The M200 linker script only has an offset in the flash (compared to a cleanly generated script using CubeMX). We could probably unhardcode this and use the LD_FLASH_OFFSET
approach used by some other linker scripts (or maybe even generalize that with the linker override script, but I'll have to test that).
The Mx00 linker script additionally defines a VTRAM section for the vector table, that should also be kept (but might also be generalized with the linker override script, if we can somehow figure out how big it should be).
Is there any update on this ? Thanks in advance.

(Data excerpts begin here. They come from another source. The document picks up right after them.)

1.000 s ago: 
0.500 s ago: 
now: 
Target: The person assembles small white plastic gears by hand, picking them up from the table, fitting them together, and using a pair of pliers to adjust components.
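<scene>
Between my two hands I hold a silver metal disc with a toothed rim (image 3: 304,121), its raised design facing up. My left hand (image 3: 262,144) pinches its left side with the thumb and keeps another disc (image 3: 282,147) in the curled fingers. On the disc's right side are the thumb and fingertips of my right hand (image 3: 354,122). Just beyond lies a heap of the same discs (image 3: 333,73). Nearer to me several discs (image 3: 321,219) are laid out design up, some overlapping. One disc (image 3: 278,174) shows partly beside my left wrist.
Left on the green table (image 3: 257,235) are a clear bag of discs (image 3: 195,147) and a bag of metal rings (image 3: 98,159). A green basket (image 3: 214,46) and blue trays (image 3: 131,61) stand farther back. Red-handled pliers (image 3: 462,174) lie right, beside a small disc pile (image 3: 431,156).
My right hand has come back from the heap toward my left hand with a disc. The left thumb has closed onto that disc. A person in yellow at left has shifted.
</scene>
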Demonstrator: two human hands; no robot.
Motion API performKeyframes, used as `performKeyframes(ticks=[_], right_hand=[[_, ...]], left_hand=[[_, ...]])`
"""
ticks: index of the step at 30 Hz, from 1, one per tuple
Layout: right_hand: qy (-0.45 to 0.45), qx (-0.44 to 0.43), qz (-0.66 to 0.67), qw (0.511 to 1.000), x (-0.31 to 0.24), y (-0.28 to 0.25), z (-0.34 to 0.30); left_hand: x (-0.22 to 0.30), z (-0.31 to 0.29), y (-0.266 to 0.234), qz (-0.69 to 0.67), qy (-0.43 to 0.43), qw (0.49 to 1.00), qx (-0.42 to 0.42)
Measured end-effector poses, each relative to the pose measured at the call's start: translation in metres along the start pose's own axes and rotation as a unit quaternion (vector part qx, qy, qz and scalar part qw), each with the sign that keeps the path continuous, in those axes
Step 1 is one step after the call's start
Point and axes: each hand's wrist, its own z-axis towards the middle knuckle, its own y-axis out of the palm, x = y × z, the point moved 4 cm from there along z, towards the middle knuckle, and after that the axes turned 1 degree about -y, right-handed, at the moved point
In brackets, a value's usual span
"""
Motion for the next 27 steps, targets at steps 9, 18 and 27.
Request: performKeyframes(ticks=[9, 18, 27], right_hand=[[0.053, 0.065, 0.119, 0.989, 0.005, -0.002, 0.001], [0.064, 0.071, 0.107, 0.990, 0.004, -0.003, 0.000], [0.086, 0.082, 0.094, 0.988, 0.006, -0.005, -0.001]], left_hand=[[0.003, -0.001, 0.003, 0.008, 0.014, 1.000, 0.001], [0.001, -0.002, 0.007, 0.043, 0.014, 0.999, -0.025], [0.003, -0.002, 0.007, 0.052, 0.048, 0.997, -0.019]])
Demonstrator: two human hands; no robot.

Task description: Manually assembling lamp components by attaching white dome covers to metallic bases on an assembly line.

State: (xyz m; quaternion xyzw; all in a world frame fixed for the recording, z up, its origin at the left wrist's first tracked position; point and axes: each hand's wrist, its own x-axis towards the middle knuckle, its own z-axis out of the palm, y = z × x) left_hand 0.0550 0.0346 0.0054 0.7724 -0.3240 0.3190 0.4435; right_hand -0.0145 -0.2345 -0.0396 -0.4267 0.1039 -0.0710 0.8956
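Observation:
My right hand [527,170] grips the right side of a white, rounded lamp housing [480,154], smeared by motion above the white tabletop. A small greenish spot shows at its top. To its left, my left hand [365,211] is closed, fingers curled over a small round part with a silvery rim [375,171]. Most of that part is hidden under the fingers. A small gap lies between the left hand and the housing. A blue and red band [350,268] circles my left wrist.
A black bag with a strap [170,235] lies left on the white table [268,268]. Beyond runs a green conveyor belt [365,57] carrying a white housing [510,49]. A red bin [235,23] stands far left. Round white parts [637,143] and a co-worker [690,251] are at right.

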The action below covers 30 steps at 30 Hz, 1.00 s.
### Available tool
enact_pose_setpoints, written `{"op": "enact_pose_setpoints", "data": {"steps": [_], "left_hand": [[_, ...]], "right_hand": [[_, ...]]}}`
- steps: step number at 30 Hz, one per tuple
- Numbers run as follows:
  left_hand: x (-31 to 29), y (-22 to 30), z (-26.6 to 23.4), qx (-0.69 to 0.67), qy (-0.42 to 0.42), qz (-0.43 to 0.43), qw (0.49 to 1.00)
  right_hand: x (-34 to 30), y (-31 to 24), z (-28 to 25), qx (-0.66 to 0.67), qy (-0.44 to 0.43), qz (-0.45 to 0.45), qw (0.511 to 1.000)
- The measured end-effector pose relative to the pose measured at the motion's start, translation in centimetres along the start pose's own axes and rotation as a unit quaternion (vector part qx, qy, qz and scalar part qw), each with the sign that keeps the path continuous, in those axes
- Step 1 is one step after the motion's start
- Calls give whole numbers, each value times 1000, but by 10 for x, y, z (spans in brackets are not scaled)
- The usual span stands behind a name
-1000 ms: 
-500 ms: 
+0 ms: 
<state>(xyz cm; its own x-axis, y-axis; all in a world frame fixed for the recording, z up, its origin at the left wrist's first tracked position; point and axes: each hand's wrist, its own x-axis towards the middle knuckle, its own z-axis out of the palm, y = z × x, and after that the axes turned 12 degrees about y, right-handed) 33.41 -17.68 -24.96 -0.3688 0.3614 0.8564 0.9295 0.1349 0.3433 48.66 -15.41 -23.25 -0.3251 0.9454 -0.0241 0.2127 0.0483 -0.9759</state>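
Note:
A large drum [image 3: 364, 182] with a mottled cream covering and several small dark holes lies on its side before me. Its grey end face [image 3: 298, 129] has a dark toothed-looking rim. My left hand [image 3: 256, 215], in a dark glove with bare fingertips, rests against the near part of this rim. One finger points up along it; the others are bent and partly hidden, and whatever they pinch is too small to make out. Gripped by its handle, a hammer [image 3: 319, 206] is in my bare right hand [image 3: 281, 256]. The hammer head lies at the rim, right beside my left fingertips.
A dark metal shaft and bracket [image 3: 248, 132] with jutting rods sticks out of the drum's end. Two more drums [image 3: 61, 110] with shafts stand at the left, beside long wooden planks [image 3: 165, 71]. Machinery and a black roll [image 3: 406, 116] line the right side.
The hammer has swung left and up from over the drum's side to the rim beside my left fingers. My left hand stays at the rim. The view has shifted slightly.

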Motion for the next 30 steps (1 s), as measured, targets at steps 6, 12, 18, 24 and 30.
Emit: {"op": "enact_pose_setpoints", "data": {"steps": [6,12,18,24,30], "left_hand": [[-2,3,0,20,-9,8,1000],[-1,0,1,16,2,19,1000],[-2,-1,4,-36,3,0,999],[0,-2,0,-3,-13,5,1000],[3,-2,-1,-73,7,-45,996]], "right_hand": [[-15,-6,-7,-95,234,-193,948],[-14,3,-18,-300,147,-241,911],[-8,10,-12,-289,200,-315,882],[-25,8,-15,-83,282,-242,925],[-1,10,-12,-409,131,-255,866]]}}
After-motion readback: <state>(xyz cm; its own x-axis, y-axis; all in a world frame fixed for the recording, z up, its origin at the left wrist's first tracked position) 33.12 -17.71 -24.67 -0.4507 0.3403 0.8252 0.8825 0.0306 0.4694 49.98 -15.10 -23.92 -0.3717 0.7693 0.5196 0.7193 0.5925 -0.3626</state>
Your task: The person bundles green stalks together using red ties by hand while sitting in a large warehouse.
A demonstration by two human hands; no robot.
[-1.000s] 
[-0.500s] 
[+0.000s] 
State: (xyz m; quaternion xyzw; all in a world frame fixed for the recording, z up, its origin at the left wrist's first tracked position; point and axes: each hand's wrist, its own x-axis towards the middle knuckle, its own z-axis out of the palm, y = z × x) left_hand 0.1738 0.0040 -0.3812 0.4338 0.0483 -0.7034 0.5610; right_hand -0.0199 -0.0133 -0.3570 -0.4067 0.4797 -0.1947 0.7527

I haven't had time to work on this anymore since my last comment, unfortunately.
Thanks for the quick answer. I guess I will have to get in mind this issue for #710
I had another look at this today, because I have a board that needs ISR table remapping, so I looked at how these variants did that. I haven't done any work here, but I've seen that with #1091 merged, most of the above simplifications (and my previous summary comment https://github.com/stm32duino/Arduino_Core_STM32/issues/1000#issuecomment-603805335) are still applicable, except that the flash offset in the linker script is no longer hardcoded but uses LD_FLASH_OFFSET
now. This means that M200 no longer has a custom linker script, and Mx00 has one but just for the VTRAM stuff.
Today, I noticed some startup customizations in the Malyan M200 and Mx00 variants, of which I wonder if they are really needed. The way they work now, might pose complications for implementing a custom reset handler for #710, so I wonder if these customizations cannot be removed, or generalized.
There's two things here:
Looking at the latter, it seems the changes compared to the default scripts are minimal. It seems there used be an "enable fan" command in there, but it is commented out. The actual changes do noot seem so relevant: disabling/enabling interrupts (
cpsid
/cpsie
), some barriers (dsb
/isb
) and a breakpoint (bkpt
) in an unreachable place. The M200 startup actually adds an initialization of the stack pointer (which should not actually be needed, since a reset already does that), but looking at other default startup code all these load the stack pointer, except for all of the F1 startup code. So I doubt any of these changes are intentional, they might just be the result o basing off an older or newer version of the startup scripts.Here's the startup code diffs (with comment and whitespace changes removed):
Looking at the history, relevant PRs are #382, #422 and #354. The last one mentions "the startup assembler must account for some oddities of the bootloader which is already running". It suspect, this means that there is a bootloader in regular flash, which lives in the first 8K, so the linker script is modified to put the sketch after the bootloader. Since the ISR table lives at 0x0, the 0x0 block must be remapped to RAM, and the ISR vector table copied there. Finally, because maybe the bootloader neglects to initialize the SP (as the hardware normally does), the reset handler must do this.
@xC0000005, can you confirm or shed more light here? In particular, how much of this applies to which variant? It seems Mx00 remaps memory and copies the ISR table, but M200 does not (but it does leave 8K of memory free?). Is the bootloader different and does that maybe handle remapping already?